Structured Error Handling in Elixir: The ZERO Doctrine

A comprehensive guide to error handling strategies in Elixir covering ok/error tuples, with chains, specific rescue clauses, and why bare rescue is banned.

Tomas Korcak (korczis)

Prismatic Platform

Error handling in Elixir follows a philosophy fundamentally different from exception-heavy languages. The primary mechanism is return values: {:ok, value} and {:error, reason}. Exceptions exist but are reserved for truly exceptional situations. The Prismatic Platform's ZERO doctrine (Zero Error Runtime Operations) codifies this philosophy into enforceable rules.

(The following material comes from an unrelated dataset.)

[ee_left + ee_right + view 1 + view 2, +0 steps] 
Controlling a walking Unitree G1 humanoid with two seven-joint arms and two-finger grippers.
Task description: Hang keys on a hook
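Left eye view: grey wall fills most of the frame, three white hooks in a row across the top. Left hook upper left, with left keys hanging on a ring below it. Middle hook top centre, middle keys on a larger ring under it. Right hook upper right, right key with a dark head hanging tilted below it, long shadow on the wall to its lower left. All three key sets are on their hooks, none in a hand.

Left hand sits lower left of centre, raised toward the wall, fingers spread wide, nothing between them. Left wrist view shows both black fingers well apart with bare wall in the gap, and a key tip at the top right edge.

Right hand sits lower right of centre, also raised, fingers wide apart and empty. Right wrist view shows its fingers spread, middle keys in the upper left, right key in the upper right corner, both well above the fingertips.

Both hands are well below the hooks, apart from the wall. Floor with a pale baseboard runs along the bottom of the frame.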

The {:ok, value} / {:error, reason} Convention


Every function that can fail should return a tagged tuple:



@spec fetch_entity(String.t()) :: {:ok, Entity.t()} | {:error, fetch_error()}

@type fetch_error :: :not_found | :unauthorized | {:database_error, term()}


def fetch_entity(id) when is_binary(id) do

case Repo.get(Entity, id) do

nil -> {:error, :not_found}

entity -> {:ok, entity}

end

end


This pattern makes errors explicit in the type signature and forces callers to handle both cases:



case fetch_entity(id) do

{:ok, entity} -> process(entity)

{:error, :not_found} -> {:error, :entity_missing}

{:error, :unauthorized} -> {:error, :access_denied}

{:error, {:database_error, reason}} -> {:error, {:internal, reason}}

end


The `with` Chain


For operations that depend on multiple steps, each of which can fail, the with construct avoids deeply nested case statements:



@spec create_dd_case(map()) :: {:ok, Case.t()} | {:error, term()}

def create_dd_case(params) do

with {:ok, validated} <- validate_params(params),

{:ok, user} <- authorize_user(validated.user_id),

{:ok, case_struct} <- build_case(validated, user),

{:ok, saved} <- Repo.insert(case_struct),

:ok <- notify_subscribers(saved) do

{:ok, saved}

else

{:error, %Ecto.Changeset{} = changeset} ->

{:error, {:validation, changeset}}


{:error, :unauthorized} ->

{:error, :access_denied}


{:error, reason} ->

Logger.error("Failed to create DD case: #{inspect(reason)}")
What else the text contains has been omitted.